START DATA EXTRACT

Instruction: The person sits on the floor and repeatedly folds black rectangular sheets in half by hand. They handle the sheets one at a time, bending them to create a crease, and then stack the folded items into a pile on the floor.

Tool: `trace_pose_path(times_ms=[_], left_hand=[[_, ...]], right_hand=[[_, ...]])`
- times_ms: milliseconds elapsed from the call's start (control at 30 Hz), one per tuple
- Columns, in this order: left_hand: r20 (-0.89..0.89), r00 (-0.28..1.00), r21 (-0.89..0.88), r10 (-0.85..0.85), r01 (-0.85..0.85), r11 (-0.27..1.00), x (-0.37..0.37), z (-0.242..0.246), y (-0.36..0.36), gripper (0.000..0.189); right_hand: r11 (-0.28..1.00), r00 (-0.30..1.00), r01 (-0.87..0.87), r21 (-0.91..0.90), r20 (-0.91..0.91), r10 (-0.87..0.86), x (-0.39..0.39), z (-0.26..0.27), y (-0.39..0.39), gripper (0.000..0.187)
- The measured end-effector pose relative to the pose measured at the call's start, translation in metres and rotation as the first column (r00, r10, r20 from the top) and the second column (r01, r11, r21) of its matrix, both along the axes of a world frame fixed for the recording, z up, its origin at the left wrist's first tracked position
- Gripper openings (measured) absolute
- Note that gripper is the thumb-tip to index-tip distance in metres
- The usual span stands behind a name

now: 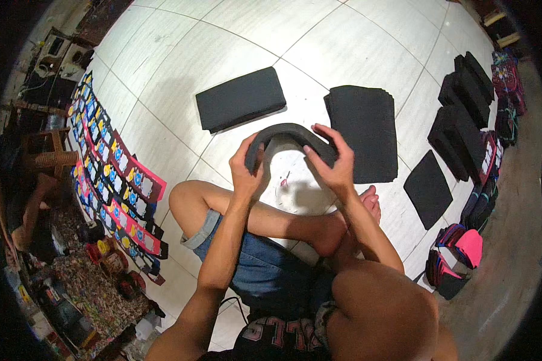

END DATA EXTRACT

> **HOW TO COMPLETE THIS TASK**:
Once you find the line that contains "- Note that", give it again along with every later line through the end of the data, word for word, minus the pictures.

> **RESPONSE TO THE TASK**:
- Note that gripper is the thumb-tip to index-tip distance in metres
- The usual span stands behind a name

now: 

The response above is complete.